Study: Most Showroomers Will Abandon Stores if Price Difference Is 5% Less Online

Electronics retailer Best Buy just reported this week that Q2 profits dropped by 90%. That's partly attributed to the weak economy and partly to the phenomenon of "showrooming," where shoppers look at products in stores and buy them later online. That phenomenon has always existed but it has been "exacerbated" by the rise of smartphones and in-store price comparisons. 

As more people buy and carry smartphones they're more inclined to use them in traditional retail environments.  

Consumer surveys have indicated anywhere from 50% to 80% (or more) of US mobile consumers now use their phones in stores for product and price information, as well as comparison shopping. Amazon and eBay have been big beneficiaries of this trend, but especially Amazon. Traditional retailers have in some cases suffered and in a few instances (i.e., Best Buy) showrooming has become something of a crisis.

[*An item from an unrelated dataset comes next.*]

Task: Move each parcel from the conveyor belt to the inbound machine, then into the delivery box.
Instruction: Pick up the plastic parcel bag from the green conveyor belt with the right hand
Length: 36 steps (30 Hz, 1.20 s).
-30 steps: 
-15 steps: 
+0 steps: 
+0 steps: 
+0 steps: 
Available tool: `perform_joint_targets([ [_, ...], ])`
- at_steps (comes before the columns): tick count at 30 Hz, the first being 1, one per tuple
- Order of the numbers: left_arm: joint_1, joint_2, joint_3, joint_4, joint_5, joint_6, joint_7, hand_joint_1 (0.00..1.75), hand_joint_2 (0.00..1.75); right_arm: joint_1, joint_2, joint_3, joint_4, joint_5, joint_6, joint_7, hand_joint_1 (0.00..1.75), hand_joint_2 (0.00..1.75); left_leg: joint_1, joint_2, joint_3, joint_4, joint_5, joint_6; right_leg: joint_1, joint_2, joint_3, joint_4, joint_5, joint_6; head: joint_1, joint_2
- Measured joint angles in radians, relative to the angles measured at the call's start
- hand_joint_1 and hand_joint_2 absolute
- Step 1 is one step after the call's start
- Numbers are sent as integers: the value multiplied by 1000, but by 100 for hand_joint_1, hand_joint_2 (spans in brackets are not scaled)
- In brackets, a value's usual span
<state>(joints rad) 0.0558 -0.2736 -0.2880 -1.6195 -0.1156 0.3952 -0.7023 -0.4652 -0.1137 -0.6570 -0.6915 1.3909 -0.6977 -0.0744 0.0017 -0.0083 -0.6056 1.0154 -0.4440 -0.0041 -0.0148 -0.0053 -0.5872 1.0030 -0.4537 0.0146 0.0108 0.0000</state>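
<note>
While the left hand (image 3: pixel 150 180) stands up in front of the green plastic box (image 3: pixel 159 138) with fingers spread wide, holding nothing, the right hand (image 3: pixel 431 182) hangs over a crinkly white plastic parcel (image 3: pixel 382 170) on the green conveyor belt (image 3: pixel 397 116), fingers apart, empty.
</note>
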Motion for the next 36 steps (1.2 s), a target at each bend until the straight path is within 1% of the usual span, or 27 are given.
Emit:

Agency GroupM recently released some survey findings and analysis addressing the phenomenon of showrooming. Roughly 1,000 US adults were surveyed and asked about shopping scenarios and attitudes. 

As one might expect, the larger the price difference between in-store items and online prices the more likely buyers said they would be to abandon the store. But somewhat surprisingly GroupM found that even a 2.5% discount could have a significant impact on store abandonment: 45% of survey respondents reported they would leave the store. If prices were 5% lower online, 60% of respondents said they would leave. 

There is a difference between self-reported survey data and actual behavior. But the GroupM findings reflect the new consumer mindset.

GroupM identified the profile of a likely "showroomer": younger, female, heavy online shopper and lower income. It also found at the other end that 10% of respondents (loyal to the retailer) wouldn't leave the store regardless of online price discounts. However there's a "marginal showrooming" group that is somewhat price sensitive but can be influenced to "stay in the store."

Factors that GroupM identified to help retailers combat showrooming included the following: 

  • Good service and in-store sales help
  • Channel agnosticism, so if an item isn't in the store it can be ordered online and shipped via the same retailer
  • Retailer apps that offer useful information, including inventory 
  • In-store loyalty programs
  • Better online marketing to create additional incentives to come into stores (e.g., deals)
  • Price awareness that helps ensures prices remain within striking distance of online retailers which may have lower costs  

Providing good in-store service, which extends to retailer apps, is a key variable here and one that might cause retail executives to balk. They have generally been de-skilling their workforces for years. However they'll suffer the consequences of poor service and indifferent consumers if they don't do something.

Beyond this, a multi-faceted approach is called for, one that implies a great deal more sophistication than what's on display for most traditional retailers today.